### [Task item]
What is needed is an exact copy of the lines from the one containing "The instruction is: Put" through the final line of the material below.

### [Records shown]
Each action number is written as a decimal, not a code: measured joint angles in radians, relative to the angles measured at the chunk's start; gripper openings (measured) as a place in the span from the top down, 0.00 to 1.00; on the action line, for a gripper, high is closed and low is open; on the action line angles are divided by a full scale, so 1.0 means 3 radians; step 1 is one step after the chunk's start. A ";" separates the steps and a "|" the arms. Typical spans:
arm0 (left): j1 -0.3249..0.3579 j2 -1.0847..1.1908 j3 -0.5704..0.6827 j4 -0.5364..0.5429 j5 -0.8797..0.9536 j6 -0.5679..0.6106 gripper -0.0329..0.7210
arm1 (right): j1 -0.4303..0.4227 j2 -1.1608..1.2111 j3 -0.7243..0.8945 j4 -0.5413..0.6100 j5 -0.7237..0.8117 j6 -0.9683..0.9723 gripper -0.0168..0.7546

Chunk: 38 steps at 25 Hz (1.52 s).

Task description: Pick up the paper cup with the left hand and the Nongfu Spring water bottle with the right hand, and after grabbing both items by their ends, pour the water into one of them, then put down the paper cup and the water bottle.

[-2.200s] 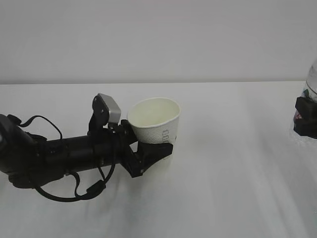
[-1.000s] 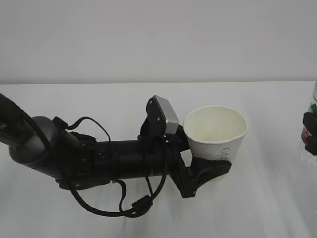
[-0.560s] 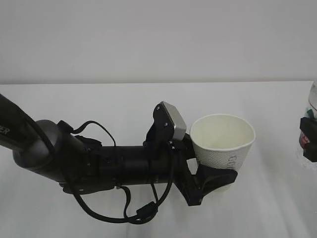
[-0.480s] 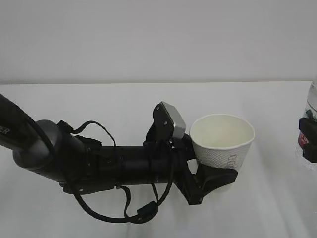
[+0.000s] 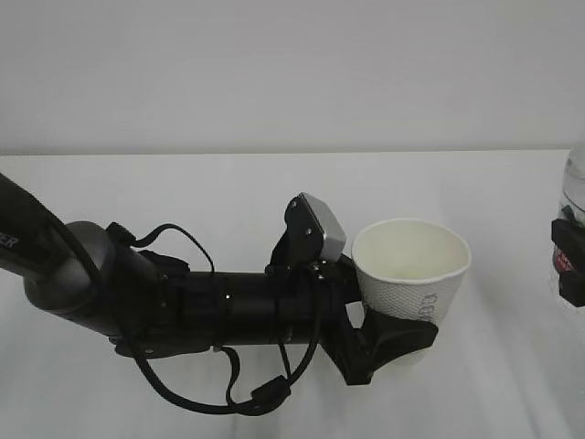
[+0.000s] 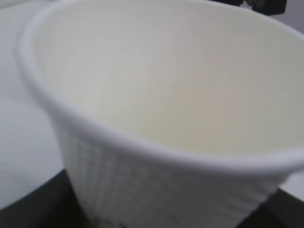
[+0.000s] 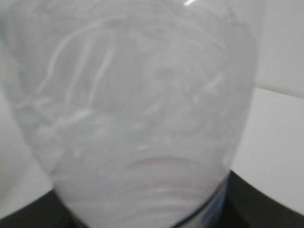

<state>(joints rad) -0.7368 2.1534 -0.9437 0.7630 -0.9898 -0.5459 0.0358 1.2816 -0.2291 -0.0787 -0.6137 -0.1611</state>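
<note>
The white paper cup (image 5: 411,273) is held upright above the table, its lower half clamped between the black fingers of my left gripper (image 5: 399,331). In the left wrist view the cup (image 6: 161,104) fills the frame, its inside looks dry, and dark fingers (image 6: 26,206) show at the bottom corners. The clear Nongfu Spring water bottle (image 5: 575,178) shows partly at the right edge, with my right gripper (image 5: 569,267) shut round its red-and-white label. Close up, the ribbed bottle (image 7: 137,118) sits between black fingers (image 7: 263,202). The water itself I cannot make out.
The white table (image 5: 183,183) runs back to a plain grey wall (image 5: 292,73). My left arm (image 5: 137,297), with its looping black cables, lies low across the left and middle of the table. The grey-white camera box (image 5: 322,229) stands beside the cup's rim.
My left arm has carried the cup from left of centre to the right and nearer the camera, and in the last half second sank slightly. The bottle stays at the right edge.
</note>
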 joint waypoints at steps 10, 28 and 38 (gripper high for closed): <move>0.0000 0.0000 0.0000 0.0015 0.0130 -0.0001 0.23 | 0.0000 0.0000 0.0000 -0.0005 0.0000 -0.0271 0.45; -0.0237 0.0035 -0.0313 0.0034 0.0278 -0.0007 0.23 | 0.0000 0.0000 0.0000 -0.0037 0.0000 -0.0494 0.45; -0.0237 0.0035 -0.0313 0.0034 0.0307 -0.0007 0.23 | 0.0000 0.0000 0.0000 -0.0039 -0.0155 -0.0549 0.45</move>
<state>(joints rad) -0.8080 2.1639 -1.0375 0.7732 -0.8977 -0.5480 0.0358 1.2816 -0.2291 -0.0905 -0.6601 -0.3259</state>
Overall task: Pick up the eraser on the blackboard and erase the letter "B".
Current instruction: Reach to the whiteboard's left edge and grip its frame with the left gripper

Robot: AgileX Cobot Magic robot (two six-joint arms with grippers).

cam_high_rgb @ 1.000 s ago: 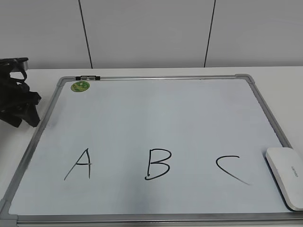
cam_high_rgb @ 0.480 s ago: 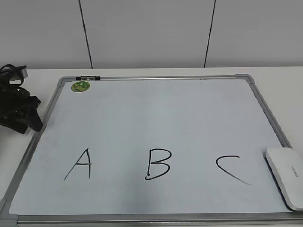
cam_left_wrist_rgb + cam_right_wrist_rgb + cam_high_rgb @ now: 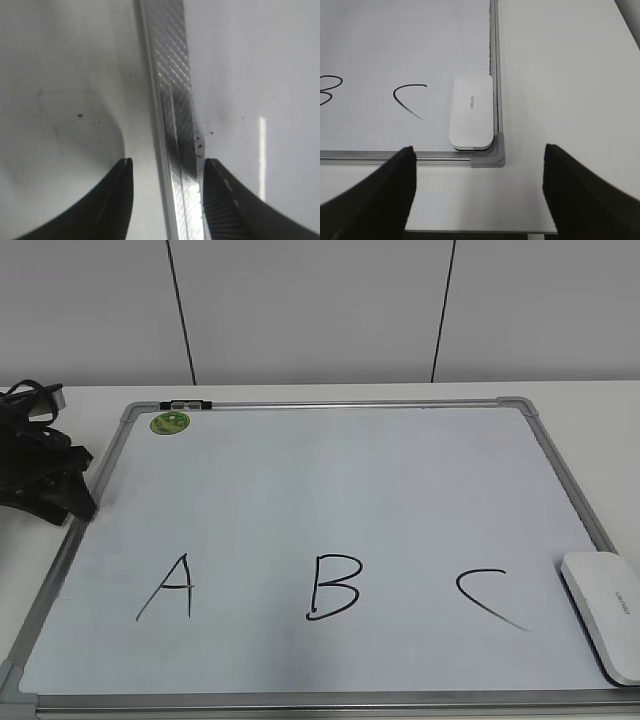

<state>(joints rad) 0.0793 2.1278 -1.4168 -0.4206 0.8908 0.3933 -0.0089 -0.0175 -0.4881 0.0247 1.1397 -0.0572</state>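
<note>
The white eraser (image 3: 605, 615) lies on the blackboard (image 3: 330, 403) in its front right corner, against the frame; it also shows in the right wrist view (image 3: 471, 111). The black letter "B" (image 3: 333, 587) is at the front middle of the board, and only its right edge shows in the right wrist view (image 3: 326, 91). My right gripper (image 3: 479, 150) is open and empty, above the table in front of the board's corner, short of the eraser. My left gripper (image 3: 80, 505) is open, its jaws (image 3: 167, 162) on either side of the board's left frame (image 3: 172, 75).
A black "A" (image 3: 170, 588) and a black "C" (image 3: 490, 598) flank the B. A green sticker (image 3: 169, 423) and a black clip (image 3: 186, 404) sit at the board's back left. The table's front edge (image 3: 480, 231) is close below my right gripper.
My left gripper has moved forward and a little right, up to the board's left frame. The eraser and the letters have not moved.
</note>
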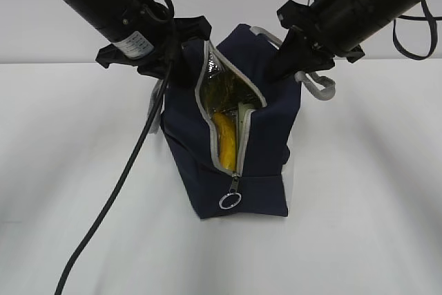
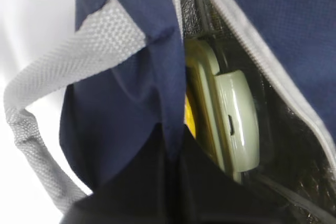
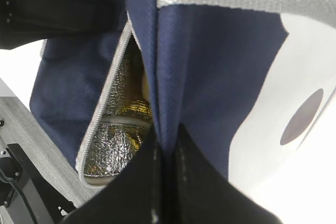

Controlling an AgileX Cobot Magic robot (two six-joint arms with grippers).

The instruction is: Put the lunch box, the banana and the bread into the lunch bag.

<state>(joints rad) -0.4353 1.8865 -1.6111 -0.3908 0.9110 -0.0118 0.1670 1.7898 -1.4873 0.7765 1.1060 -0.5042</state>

### [Result of the task]
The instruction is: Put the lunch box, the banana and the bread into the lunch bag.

<state>(joints rad) -0.4353 1.8865 -1.6111 -0.3908 0.9110 -0.0118 0.1670 1.7898 -1.4873 0.7765 1.1060 -0.5042</state>

The exercise has nothing more to it.